*Task details*
Your copy of the listing should match it exactly, only without pictures.
────────
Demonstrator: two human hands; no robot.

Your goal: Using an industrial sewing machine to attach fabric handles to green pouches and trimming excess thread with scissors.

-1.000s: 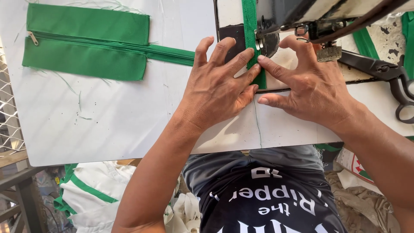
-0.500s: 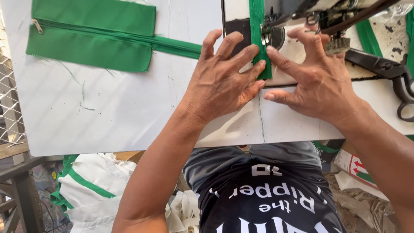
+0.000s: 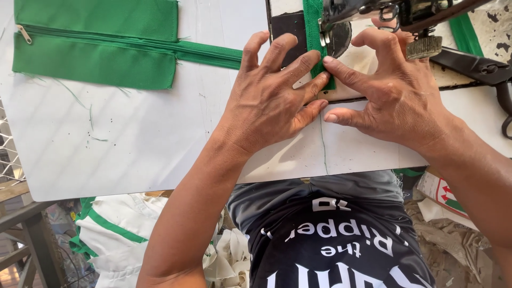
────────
*Your response*
Demonstrator: two human hands; no robot.

Your goal: Using an industrial sewing machine to attach fabric handles to green pouches and trimming excess thread with scissors.

-1.000s: 
-0.500s: 
+0.000s: 

Nothing more remains for this exercise.